TASK ITEM
All pictures are to be omitted while the lines starting at the line with "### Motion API" and ending at the line with "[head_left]" in the material below are retyped exactly, both ends included.

---*---

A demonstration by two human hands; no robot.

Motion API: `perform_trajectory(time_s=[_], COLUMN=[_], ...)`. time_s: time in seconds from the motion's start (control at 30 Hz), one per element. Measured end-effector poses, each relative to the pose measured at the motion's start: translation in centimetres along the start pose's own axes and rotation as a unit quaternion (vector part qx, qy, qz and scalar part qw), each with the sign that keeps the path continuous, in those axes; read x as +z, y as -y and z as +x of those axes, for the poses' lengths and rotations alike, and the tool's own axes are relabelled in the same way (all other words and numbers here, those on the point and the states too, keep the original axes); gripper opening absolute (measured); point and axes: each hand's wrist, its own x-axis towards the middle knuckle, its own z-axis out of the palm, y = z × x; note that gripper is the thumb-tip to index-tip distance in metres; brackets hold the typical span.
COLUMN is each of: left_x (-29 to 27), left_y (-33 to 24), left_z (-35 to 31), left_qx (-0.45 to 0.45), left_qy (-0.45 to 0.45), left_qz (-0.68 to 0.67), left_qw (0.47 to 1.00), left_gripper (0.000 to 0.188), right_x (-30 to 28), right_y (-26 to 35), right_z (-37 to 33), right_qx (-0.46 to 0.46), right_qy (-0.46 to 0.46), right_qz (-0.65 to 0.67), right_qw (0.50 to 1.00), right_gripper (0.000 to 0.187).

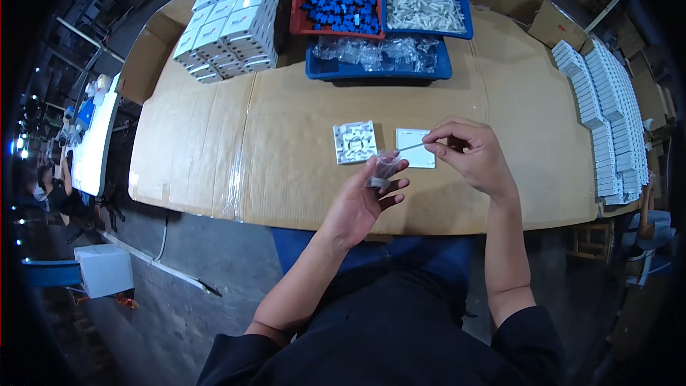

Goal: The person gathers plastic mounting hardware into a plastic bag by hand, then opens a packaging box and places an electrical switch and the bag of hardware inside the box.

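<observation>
Above the near part of the cardboard-covered table, my left hand (357, 204) is closed around a small clear plastic bag (386, 164). Something pale shows low in the bag, too small to make out. My right hand (473, 154) pinches one end of a thin grey rod-like piece (410, 147), whose other end is at the bag's top; whether it goes inside I cannot tell. Just beyond my left fingers lies a square white plastic housing (346, 154) with a round middle. Beside it, partly behind the rod and my right fingers, is a flat white square plate (420, 160).
Stacked white boxes (236, 21) stand far left. At the back are a red tray (294, 18) of blue parts, a blue tray (468, 18) of white pieces, and a blue tray (379, 75) of clear bags. Rows of white pieces (607, 121) line the right edge of the table.
</observation>
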Motion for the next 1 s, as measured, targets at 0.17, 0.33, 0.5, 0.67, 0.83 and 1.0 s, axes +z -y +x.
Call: perform_trajectory(time_s=[0.17,0.33,0.5,0.67,0.83,1.0], left_x=[0.4,-0.7,-0.7,-0.7,-0.9,-1.1], left_y=[0.8,1.1,1.2,1.4,1.7,1.7], left_z=[-0.5,-1.1,-1.5,-1.3,-1.1,-1.0], left_qx=[-0.041,-0.051,-0.055,-0.056,-0.06,-0.06], left_qy=[0.024,-0.004,0.014,0.029,0.012,-0.003], left_qz=[0.001,-0.025,0.009,0.009,0.009,0.023], left_qw=[0.999,0.998,0.998,0.998,0.998,0.998], left_gripper=[0.053,0.053,0.053,0.051,0.05,0.049], right_x=[0.9,-0.9,-0.9,1.2,2.3,2.4], right_y=[0.9,2.9,2.7,1.4,0.1,-1.0], right_z=[0.6,1.7,2.9,2.9,2.6,3.0], right_qx=[-0.036,0.01,-0.008,-0.05,-0.048,-0.048], right_qy=[0.058,0.15,0.205,0.228,0.234,0.264], right_qz=[-0.022,-0.1,-0.12,-0.075,-0.046,-0.011], right_qw=[0.997,0.984,0.971,0.97,0.97,0.963], right_gripper=[0.008,0.011,0.015,0.012,0.012,0.013])
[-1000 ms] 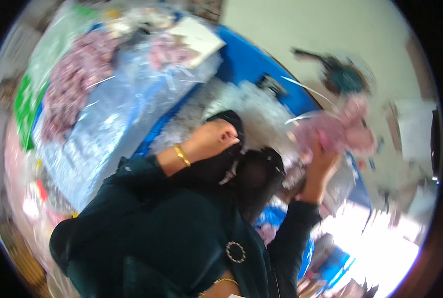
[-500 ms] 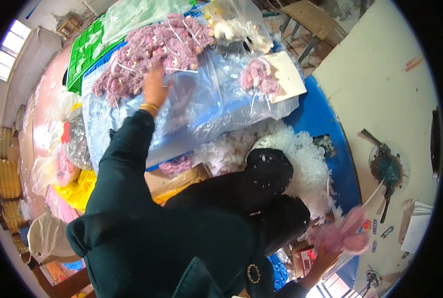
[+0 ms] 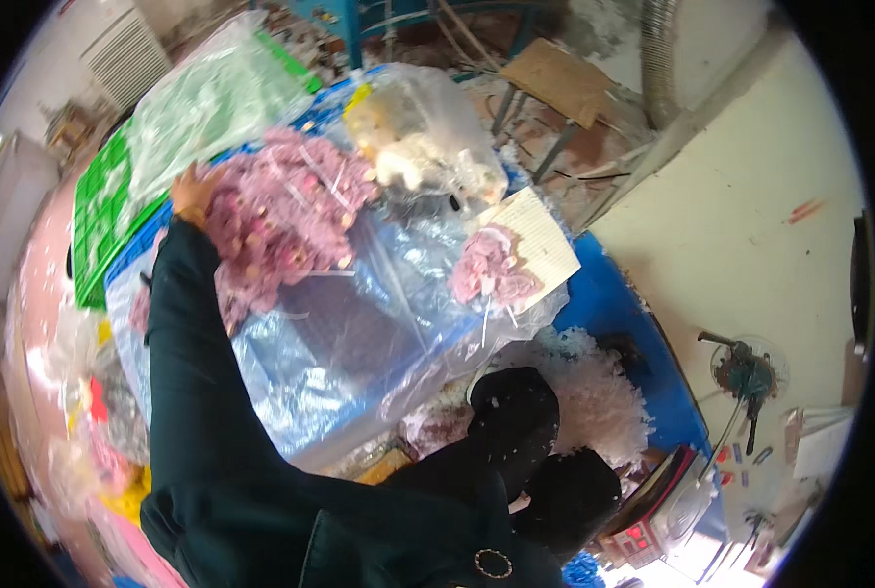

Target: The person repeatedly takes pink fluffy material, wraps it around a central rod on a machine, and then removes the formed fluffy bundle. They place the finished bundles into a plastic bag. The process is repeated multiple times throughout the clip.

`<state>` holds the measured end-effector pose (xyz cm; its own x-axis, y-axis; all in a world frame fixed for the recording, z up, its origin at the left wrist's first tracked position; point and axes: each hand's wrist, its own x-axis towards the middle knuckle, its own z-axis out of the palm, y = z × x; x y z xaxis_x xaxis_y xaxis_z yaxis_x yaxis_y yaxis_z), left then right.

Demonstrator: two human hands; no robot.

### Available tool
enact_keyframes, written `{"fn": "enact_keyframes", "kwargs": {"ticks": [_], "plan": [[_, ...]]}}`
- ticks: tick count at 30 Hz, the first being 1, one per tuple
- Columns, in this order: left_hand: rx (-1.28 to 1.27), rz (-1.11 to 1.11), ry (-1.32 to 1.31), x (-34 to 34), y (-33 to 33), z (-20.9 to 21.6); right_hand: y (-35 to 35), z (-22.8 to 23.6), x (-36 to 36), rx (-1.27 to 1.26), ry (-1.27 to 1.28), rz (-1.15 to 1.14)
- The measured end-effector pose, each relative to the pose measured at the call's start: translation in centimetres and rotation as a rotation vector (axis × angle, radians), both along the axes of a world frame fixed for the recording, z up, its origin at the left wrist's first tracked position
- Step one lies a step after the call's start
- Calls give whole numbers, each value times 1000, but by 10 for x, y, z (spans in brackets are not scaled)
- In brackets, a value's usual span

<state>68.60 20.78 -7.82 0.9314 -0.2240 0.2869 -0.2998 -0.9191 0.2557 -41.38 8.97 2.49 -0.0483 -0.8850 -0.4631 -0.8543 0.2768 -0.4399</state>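
Observation:
My left hand (image 3: 194, 191) reaches to the far left edge of a pile of pink-mauve fuzzy plush pieces (image 3: 280, 211). Its fingers are slightly blurred but look apart, resting against the edge of the pile with nothing plainly gripped. White strips stick out from several of the pieces. Clear plastic sheeting (image 3: 329, 372) lies under the pile. Off to the right, a separate pink plush piece (image 3: 491, 265) with thin white strips lies partly on a cream card (image 3: 547, 240). My right hand is out of the picture.
Behind the pile is a green crate (image 3: 99, 235) under plastic film. A clear bag of pale plush toys (image 3: 418, 147) sits at the back. White stuffing (image 3: 594, 402) is heaped beside my knees. A pale table (image 3: 751, 216) with a dark clamp-like metal fixture (image 3: 746, 375) stands right.
My left hand has moved leftward and away to the pile's far edge. My right hand, with a pink plush piece, has left the lower right. The whole view has shifted.

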Motion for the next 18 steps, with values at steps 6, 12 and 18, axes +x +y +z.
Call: {"fn": "enact_keyframes", "kwargs": {"ticks": [6, 12, 18], "plan": [[22, -193, 116, 52, 25, -67, 1, 0, 10, 157, -28, -34], [-153, -371, 212, -27, 6, -31, 32, 1, -5, 236, -57, 1], [-237, -469, 295, -164, 30, -35, 23, 1, -23, 298, -99, 161]]}}
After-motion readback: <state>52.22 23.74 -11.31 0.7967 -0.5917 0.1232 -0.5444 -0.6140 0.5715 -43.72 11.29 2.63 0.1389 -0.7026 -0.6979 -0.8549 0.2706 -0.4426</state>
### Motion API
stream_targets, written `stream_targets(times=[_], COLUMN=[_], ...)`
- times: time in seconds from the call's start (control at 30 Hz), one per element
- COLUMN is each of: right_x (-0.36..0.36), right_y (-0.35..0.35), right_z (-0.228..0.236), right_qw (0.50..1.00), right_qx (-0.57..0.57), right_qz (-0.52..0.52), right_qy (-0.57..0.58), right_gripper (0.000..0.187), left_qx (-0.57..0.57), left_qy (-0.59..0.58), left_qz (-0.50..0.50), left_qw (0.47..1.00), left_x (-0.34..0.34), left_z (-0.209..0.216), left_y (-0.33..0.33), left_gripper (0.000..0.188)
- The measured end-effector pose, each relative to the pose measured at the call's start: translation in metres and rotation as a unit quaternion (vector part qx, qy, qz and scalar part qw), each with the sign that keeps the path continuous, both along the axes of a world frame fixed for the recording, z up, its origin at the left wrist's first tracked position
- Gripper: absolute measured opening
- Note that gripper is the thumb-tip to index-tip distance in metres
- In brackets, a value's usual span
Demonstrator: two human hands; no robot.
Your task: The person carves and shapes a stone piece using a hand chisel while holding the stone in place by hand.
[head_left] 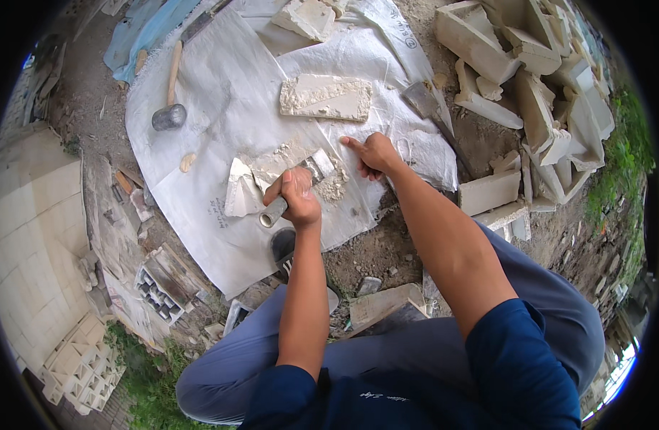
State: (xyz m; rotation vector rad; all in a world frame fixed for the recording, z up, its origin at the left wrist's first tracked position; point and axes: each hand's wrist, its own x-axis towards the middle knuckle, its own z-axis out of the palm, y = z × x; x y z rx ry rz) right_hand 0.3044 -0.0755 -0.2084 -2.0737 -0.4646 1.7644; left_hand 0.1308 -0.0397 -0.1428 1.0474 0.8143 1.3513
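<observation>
A person's left hand (pixel 296 198) grips a tube-handled, flat-bladed tool (pixel 320 165) beside pale crumbs (pixel 334 186) on white sheeting (pixel 222 86); the right hand (pixel 377 155), loosely half-curled, holds nothing.

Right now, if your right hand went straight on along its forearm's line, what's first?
Likely the rough cream rectangular slab, though the right hand might pass above: height is unclear.

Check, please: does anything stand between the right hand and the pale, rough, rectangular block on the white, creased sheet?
Nothing visible does: between the right hand and the block, only the white sheet shows. The grey metal tool is further left.
</observation>
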Motion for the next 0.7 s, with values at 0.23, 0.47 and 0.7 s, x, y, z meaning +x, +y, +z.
stream_targets(times=[0.23, 0.47, 0.7], right_x=[0.002, 0.005, 0.003], right_y=[0.0, 0.001, -0.001], right_z=[-0.001, -0.004, -0.004], right_qw=[1.0, 0.998, 0.998], right_qx=[0.015, -0.011, -0.002], right_qz=[-0.005, -0.044, -0.047], right_qy=[-0.007, 0.049, 0.035], right_gripper=[0.08, 0.089, 0.1], left_qx=[0.024, -0.006, 0.01], left_qy=[-0.017, -0.047, 0.014], left_qz=[-0.006, -0.002, 0.006], left_qw=[1.0, 0.999, 1.0], left_x=[0.001, -0.011, -0.025], left_z=[0.003, 0.0, -0.003], left_y=[-0.002, 0.007, 0.002], left_gripper=[0.045, 0.042, 0.045])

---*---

RESULT OF THE EXERCISE
### Motion API
stream_targets, written `stream_targets(times=[_], COLUMN=[_], ...)`
- times: time in seconds from the call's start (control at 30 Hz), one per element
- COLUMN is each of: right_x (-0.36..0.36), right_y (-0.35..0.35), right_z (-0.228..0.236), right_qw (0.50..1.00), right_qx (-0.57..0.57), right_qz (-0.52..0.52), right_qy (-0.57..0.58), right_gripper (0.000..0.187), left_qx (-0.57..0.57), left_qy (-0.59..0.58), left_qz (-0.50..0.50), left_qw (0.47..1.00), left_x (-0.34..0.34), left_z (-0.209..0.216), left_y (-0.33..0.33), left_gripper (0.000..0.188)
- The measured end-effector pose, each relative to the pose measured at the call's start: translation in metres and rotation as a unit quaternion (vector part qx, qy, qz and scalar part qw), each with the sign that keeps the path continuous, both along the axes of a world frame fixed for the recording, z up, its origin at the left wrist's first tracked position
- Gripper: absolute measured opening
- Note that gripper is the thumb-tip to index-tip distance in metres
- In brackets, a value's usual span
Demonstrator: two human hands; no robot.
Your task: The person carves and shapes a stone piece using a hand chisel while holding the stone in place by hand.
[head_left] 

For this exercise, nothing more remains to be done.